Problem:
Output, without any change, the listing below from its opening line up to and including the line with "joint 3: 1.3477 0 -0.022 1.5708".

Supplied data:

=== Section Start ===

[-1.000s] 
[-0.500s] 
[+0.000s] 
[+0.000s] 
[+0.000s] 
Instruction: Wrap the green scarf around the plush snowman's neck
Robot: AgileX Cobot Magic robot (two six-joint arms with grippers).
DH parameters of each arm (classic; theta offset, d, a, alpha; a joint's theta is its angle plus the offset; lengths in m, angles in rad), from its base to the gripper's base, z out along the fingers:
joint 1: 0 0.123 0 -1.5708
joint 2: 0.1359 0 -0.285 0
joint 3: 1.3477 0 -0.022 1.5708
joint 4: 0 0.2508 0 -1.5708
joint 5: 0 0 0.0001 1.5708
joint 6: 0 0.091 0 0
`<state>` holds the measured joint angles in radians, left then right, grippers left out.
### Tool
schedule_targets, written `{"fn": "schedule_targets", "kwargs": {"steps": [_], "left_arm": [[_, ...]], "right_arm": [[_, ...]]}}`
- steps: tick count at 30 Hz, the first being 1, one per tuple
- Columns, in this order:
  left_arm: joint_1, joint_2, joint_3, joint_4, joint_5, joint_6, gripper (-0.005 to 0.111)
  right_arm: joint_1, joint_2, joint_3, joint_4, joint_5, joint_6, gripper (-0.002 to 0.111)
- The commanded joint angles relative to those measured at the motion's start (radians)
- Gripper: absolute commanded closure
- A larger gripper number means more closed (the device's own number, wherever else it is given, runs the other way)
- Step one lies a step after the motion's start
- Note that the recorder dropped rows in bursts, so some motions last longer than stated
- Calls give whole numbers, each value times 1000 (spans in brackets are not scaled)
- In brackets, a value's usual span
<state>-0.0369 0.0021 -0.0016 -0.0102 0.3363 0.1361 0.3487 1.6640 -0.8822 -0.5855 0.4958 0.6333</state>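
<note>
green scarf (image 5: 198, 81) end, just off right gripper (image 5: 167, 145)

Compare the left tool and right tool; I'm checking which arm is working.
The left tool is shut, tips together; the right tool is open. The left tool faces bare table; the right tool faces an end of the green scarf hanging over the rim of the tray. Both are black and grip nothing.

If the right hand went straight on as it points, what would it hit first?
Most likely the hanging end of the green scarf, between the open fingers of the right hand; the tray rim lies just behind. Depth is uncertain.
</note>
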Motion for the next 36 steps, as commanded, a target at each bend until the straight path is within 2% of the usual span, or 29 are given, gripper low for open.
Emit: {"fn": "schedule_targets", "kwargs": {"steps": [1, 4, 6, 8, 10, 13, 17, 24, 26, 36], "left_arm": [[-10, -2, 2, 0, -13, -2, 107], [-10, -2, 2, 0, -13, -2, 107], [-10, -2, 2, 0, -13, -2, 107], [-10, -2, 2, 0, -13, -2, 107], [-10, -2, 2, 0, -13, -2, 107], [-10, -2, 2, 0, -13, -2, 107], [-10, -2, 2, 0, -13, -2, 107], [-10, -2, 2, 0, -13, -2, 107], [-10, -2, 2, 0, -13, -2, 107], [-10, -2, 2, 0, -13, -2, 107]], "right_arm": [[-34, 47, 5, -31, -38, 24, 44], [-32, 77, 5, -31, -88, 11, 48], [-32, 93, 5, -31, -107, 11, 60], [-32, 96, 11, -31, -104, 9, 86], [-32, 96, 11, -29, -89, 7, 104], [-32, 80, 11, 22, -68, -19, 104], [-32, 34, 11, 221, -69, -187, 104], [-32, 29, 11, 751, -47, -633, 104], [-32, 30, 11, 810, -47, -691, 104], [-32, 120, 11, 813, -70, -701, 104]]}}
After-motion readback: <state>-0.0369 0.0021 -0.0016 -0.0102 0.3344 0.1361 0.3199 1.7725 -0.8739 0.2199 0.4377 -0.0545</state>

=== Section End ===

Response to the exercise:
[-1.000s] 
[-0.500s] 
[+0.000s] 
[+0.000s] 
[+0.000s] 
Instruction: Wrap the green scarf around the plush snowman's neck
Robot: AgileX Cobot Magic robot (two six-joint arms with grippers).
DH parameters of each arm (classic; theta offset, d, a, alpha; a joint's theta is its angle plus the offset; lengths in m, angles in rad), from its base to the gripper's base, z out along the fingers:
joint 1: 0 0.123 0 -1.5708
joint 2: 0.1359 0 -0.285 0
joint 3: 1.3477 0 -0.022 1.5708

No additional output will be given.